**Work item**
Your task is to copy the stretch of lines in the records below that begins with the line containing "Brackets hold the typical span" and ends with the line containing "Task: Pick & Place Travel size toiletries", exactly as written, with nothing added.

**Exercise input**
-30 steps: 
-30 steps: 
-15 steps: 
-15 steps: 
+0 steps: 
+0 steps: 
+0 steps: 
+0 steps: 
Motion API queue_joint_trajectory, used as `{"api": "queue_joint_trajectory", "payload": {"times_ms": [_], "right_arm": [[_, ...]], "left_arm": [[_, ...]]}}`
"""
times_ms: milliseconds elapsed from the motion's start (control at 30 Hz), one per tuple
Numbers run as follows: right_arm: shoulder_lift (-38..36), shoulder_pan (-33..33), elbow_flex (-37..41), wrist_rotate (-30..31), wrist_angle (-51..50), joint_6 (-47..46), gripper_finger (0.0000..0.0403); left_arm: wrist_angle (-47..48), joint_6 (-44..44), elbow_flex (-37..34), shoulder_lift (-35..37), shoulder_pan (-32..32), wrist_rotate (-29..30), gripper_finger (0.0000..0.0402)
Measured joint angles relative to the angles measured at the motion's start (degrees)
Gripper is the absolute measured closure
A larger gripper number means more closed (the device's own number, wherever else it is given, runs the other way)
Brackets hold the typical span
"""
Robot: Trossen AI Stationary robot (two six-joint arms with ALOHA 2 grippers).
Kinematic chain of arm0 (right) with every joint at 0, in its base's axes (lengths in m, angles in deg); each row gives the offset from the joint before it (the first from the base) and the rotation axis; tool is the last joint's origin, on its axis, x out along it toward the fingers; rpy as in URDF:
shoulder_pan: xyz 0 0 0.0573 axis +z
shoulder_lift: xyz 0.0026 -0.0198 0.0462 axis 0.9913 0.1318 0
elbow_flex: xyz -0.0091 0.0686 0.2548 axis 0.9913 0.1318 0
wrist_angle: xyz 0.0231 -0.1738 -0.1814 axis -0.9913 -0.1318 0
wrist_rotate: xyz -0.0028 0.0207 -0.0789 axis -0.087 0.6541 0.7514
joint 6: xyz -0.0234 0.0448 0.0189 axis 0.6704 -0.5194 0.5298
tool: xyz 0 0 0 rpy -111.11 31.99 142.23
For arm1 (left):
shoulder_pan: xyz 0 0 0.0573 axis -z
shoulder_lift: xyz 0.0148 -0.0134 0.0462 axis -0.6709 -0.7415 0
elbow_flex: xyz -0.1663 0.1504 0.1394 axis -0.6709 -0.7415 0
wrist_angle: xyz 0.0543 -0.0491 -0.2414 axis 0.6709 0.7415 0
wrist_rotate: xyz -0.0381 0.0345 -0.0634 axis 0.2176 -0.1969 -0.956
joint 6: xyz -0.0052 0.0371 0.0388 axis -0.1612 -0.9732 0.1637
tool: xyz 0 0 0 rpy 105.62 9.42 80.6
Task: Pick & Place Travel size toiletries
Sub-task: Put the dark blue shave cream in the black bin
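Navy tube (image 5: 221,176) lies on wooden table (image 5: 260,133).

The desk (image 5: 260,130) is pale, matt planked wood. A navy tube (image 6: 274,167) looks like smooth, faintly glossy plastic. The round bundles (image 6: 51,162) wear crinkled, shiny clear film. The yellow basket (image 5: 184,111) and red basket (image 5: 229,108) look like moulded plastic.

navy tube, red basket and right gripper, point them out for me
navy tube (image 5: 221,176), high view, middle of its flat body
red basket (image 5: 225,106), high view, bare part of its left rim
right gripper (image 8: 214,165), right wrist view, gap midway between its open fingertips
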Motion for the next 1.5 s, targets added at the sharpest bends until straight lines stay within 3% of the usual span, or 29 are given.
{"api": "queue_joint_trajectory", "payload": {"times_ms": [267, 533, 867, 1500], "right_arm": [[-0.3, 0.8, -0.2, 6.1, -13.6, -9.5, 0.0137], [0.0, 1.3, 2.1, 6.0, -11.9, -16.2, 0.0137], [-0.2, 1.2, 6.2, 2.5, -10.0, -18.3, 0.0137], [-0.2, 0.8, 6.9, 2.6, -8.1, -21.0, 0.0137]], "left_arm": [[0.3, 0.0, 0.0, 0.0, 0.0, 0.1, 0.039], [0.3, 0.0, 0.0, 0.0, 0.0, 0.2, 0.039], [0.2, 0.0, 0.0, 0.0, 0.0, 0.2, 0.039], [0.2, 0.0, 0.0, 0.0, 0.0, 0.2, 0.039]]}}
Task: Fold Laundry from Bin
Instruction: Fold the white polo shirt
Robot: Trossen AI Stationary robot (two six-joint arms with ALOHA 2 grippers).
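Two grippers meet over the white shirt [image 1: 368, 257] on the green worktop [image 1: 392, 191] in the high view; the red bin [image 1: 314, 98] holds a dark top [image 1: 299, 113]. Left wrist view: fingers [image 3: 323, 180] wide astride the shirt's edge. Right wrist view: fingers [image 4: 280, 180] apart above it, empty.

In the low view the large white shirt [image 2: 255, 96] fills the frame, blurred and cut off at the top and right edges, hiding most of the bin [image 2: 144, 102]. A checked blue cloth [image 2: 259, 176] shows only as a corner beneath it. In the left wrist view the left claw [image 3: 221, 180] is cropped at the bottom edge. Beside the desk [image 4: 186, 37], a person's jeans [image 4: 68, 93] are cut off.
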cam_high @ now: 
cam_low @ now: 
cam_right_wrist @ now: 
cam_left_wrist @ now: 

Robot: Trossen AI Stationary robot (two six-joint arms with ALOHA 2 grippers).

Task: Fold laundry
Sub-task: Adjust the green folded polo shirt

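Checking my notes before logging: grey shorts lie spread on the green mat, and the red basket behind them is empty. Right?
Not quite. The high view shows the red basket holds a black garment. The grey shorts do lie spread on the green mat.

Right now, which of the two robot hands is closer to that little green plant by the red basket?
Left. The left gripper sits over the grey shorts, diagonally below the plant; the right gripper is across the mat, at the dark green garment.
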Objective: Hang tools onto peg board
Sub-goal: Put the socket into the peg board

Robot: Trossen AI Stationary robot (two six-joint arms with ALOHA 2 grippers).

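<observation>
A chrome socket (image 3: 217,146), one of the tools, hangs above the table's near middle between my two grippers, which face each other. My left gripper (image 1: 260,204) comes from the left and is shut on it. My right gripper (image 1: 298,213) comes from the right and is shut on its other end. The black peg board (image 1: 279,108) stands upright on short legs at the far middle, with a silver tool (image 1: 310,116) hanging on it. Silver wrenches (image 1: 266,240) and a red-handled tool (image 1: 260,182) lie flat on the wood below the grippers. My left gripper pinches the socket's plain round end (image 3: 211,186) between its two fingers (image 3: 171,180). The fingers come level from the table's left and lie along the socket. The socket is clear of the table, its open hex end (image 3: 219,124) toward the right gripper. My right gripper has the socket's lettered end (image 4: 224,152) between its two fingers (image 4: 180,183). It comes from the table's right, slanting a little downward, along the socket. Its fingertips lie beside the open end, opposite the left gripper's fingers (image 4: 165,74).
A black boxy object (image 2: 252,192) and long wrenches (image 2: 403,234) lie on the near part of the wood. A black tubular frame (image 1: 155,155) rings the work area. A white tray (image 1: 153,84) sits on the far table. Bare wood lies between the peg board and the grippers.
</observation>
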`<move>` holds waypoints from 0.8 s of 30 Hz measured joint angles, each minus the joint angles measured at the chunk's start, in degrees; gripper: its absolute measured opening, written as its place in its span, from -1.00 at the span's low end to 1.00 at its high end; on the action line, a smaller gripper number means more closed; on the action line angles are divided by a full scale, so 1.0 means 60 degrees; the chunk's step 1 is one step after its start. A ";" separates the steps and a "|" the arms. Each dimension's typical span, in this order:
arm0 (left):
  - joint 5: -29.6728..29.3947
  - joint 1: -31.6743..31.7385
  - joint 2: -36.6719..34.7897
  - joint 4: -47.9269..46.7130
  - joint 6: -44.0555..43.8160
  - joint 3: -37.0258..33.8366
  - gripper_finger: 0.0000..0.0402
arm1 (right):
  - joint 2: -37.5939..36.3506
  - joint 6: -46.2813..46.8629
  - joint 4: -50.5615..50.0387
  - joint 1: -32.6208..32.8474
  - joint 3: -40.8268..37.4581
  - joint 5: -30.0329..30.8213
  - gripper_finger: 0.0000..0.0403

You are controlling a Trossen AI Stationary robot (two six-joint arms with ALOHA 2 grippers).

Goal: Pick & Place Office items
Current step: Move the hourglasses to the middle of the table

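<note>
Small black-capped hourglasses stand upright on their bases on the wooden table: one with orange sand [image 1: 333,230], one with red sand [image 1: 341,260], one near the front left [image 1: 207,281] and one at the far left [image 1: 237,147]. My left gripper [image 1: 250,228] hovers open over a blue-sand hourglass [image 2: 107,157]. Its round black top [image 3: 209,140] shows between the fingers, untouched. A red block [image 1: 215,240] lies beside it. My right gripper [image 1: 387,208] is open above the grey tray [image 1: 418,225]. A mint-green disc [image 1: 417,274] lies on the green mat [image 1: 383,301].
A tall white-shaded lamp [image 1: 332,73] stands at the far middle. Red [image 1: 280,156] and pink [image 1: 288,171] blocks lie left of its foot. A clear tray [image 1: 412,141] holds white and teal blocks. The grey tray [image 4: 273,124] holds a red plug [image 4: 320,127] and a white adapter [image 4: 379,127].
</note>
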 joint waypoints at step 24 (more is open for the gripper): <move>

**Exercise solution**
Brackets hold the typical span
"""
Robot: Trossen AI Stationary robot (two six-joint arms with ALOHA 2 grippers).
Kinematic chain of arm0 (right) with every joint at 0, in its base's axes (lengths in m, angles in deg); each row gives the offset from the joint before it (the first from the base) and the rotation axis; tool is the last joint's origin, on its axis, x out along it toward the fingers; rpy as in URDF:
shoulder_pan: xyz 0 0 0.0573 axis +z
shoulder_lift: xyz 0.0026 -0.0198 0.0462 axis 0.9913 0.1318 0
elbow_flex: xyz -0.0091 0.0686 0.2548 axis 0.9913 0.1318 0
wrist_angle: xyz 0.0231 -0.1738 -0.1814 axis -0.9913 -0.1318 0
wrist_rotate: xyz -0.0028 0.0207 -0.0789 axis -0.087 0.6541 0.7514
joint 6: xyz -0.0234 0.0448 0.0189 axis 0.6704 -0.5194 0.5298
tool: xyz 0 0 0 rpy -111.11 31.99 142.23
For arm1 (left):
shoulder_pan: xyz 0 0 0.0573 axis -z
shoulder_lift: xyz 0.0148 -0.0134 0.0462 axis -0.6709 -0.7415 0
elbow_flex: xyz -0.1663 0.1504 0.1394 axis -0.6709 -0.7415 0
wrist_angle: xyz 0.0543 -0.0491 -0.2414 axis 0.6709 0.7415 0
wrist_rotate: xyz -0.0381 0.0345 -0.0634 axis 0.2176 -0.1969 -0.956
joint 6: xyz -0.0052 0.0371 0.0388 axis -0.1612 -0.9732 0.1637
tool: xyz 0 0 0 rpy 105.62 9.42 80.6
Task: Pick & Place Travel size toiletries

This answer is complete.